One man's plan to live a year without spending a cent

Tomorrow is 'Buy Nothing Day', a chance to ease the pressure on your conscience - and your wallet - but will anyone pay a blind…

Tomorrow is 'Buy Nothing Day', a chance to ease the pressure on your conscience - and your wallet - but will anyone pay a blind bit of notice,? asks Fionola Meredith

IN TODAY'S BRACING economic climate, there's a renewed interest in the austere pleasures of frugality. Buy Nothing Day is tomorrow, and we are all encouraged to take a "global holiday from consumerism" and have a 24-hour break from any kind of shopping. It certainly has an added resonance this year.

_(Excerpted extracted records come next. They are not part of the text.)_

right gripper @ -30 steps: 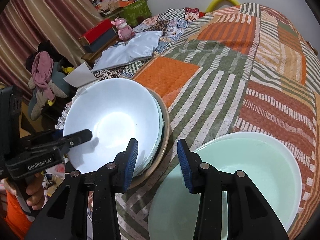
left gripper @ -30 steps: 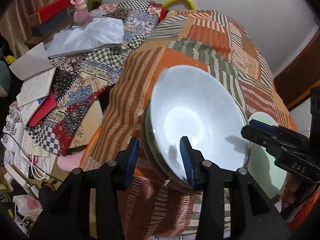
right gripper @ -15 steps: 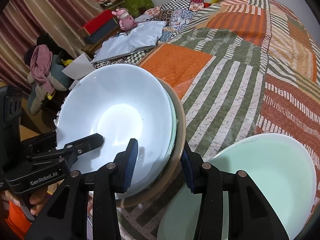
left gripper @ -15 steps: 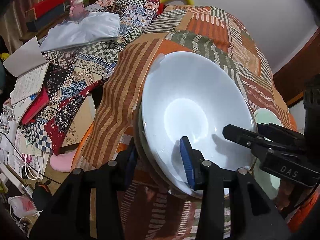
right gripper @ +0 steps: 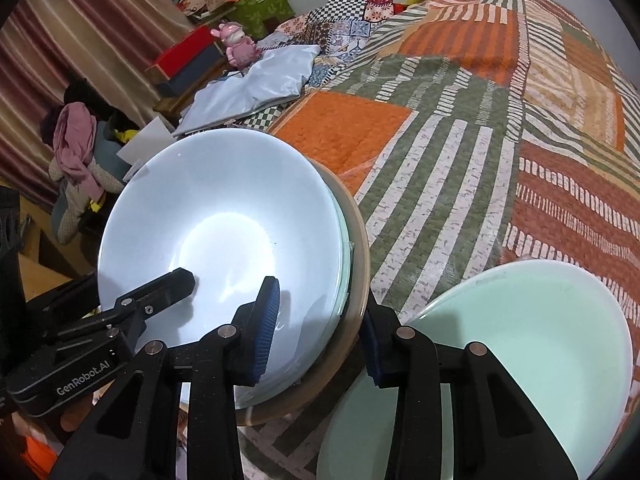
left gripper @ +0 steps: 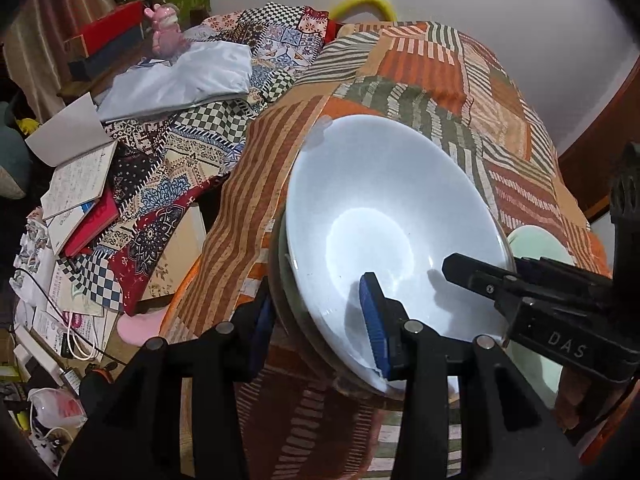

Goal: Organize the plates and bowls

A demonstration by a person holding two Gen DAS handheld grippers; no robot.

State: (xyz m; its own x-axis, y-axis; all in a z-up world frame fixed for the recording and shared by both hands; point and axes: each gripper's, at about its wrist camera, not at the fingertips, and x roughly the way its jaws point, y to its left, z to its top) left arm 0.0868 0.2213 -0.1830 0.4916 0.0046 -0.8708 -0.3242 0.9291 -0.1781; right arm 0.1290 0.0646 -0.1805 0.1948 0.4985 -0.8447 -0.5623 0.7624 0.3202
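My left wrist camera sits low and close at the near-left rim of the white bowl [left gripper: 384,236], facing across the patchwork quilt [left gripper: 432,92]. My right wrist camera looks from the bowl's near-right rim, equally close. The 2 views share the bowl, the quilt and the mint bowl [right gripper: 520,344].

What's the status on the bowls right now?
Both tools straddle the bowl stack's rim, left tool, right tool. White bowl on top. Green bowl right beside the stack.
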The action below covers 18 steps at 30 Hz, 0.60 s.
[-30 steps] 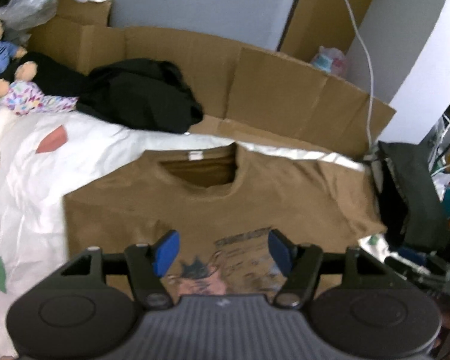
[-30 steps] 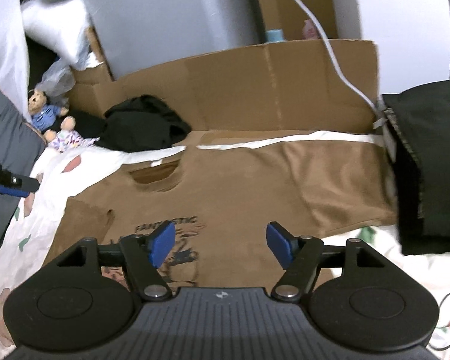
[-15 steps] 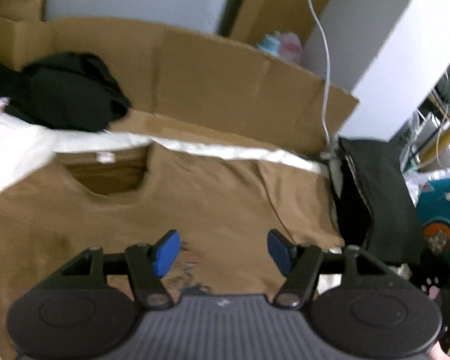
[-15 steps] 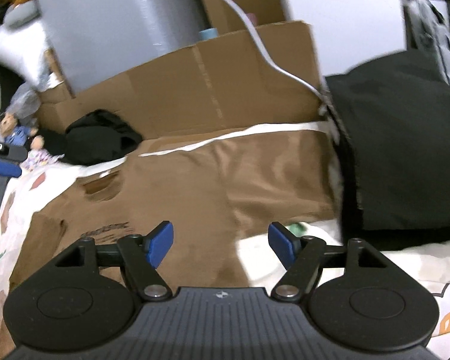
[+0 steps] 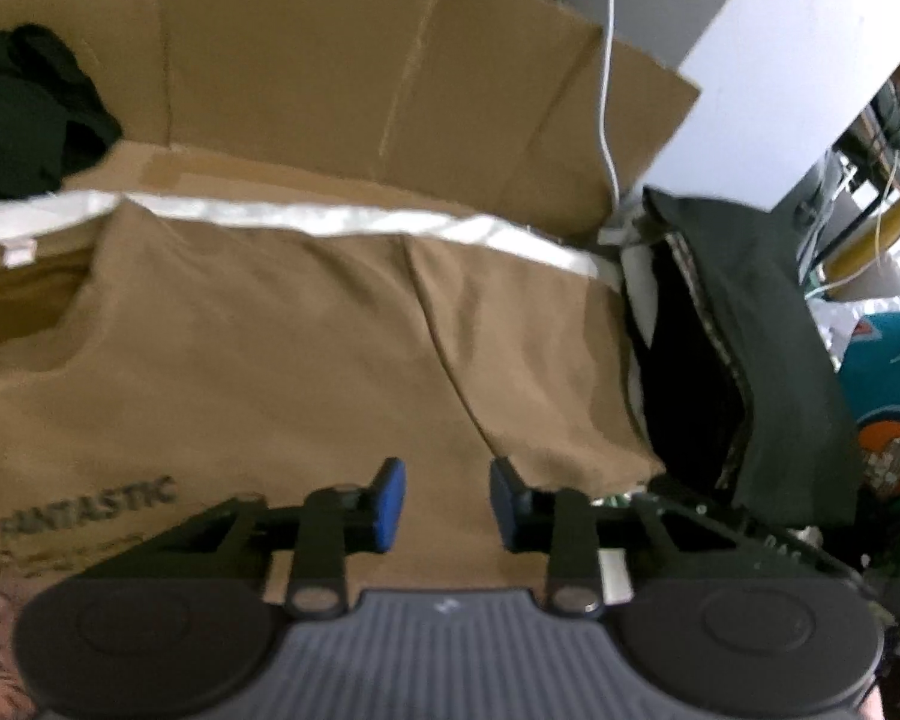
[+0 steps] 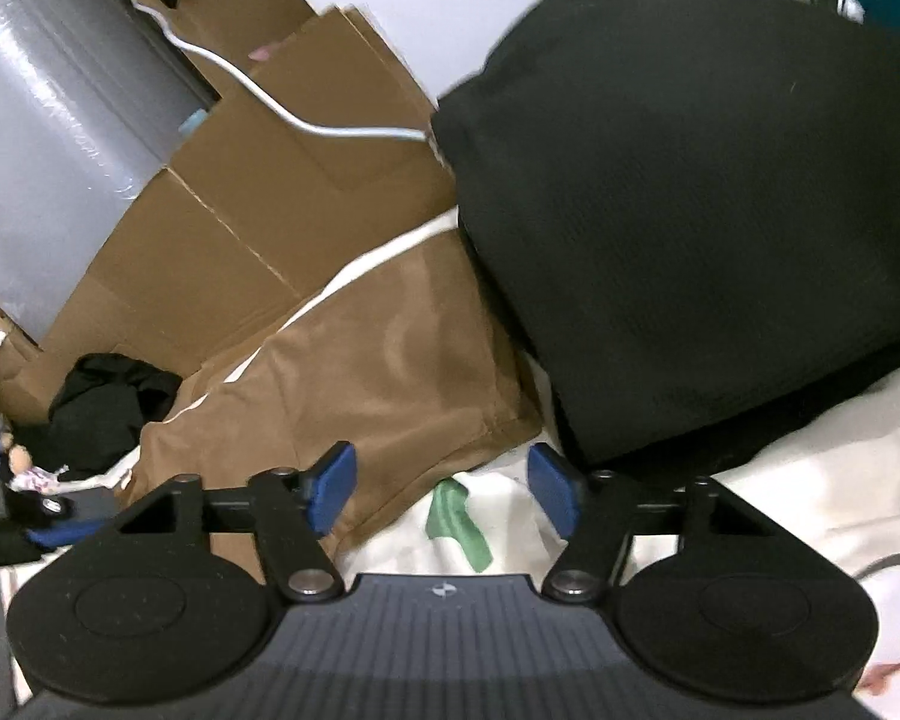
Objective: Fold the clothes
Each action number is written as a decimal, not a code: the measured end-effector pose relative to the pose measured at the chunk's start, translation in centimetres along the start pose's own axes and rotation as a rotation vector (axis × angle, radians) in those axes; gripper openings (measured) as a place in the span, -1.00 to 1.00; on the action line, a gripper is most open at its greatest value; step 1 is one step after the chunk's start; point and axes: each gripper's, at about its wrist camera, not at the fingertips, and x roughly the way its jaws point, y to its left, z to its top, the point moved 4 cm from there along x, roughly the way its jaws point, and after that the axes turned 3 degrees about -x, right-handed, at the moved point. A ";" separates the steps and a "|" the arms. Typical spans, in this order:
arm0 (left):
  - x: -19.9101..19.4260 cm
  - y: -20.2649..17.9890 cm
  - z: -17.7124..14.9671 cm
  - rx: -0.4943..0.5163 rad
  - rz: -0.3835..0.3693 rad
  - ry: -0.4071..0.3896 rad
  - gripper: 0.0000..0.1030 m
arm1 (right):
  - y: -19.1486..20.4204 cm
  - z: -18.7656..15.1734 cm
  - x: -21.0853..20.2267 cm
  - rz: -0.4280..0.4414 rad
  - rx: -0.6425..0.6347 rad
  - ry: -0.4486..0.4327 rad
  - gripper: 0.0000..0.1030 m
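Observation:
A brown T-shirt (image 5: 258, 372) lies flat, front up, on a white patterned sheet (image 6: 780, 498), with the print "FANTASTIC" at the lower left of the left wrist view. My left gripper (image 5: 447, 501) hovers low over the chest by the right sleeve seam. Its jaws are closing, with a narrow gap and only flat cloth showing behind it. In the right wrist view the shirt's right sleeve (image 6: 390, 360) ends at the sheet. My right gripper (image 6: 442, 489) hangs over that sleeve's edge and a green patch on the sheet. Its jaws are closing too, still wide and gripping nothing.
A stack of dark folded clothes (image 6: 690, 210) stands against the sleeve on the right (image 5: 762, 360). Cardboard (image 5: 390, 90) walls the far side, and a white cable (image 5: 609, 60) runs down it. A black garment heap (image 5: 24, 114) lies at the far left. A small doll (image 6: 24, 468) lies beside it.
Both grippers have moved right and down toward the shirt's right sleeve. The left jaws have narrowed a lot, the right ones a little. The right gripper's view has rolled.

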 end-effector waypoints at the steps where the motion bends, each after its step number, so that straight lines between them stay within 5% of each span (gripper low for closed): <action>1: 0.4 -0.2 -0.2 0.002 -0.005 0.004 -0.47 | -0.1 -0.1 0.3 0.003 0.014 0.005 0.17; 16: 6.8 -2.1 -2.9 0.079 -0.017 0.114 -0.48 | -1.8 -0.4 3.5 -0.050 0.181 -0.039 0.14; 18: 7.2 -2.3 -2.9 0.083 -0.011 0.116 -0.48 | -2.0 -0.4 3.7 -0.045 0.183 -0.060 -0.14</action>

But while it's one thing easing your conscience - and your wallet - with one day of anti-capitalist abstention, it's quite another to go without spending any money for a whole year.

That's exactly what Donegal-born Mark Boyle (29) is planning to do. Starting tomorrow, Boyle, now living in Bristol, plans to "put his potatoes where his mouth is" and become the ultimate "freeconomist", living entirely off the land and the waste products of society. Fuelled by unshakeable idealism - and his conviction that money really is the root of all evil, or at least the root cause of the profligate wastefulness of society - Boyle is determined to complete this seemingly impossible experiment.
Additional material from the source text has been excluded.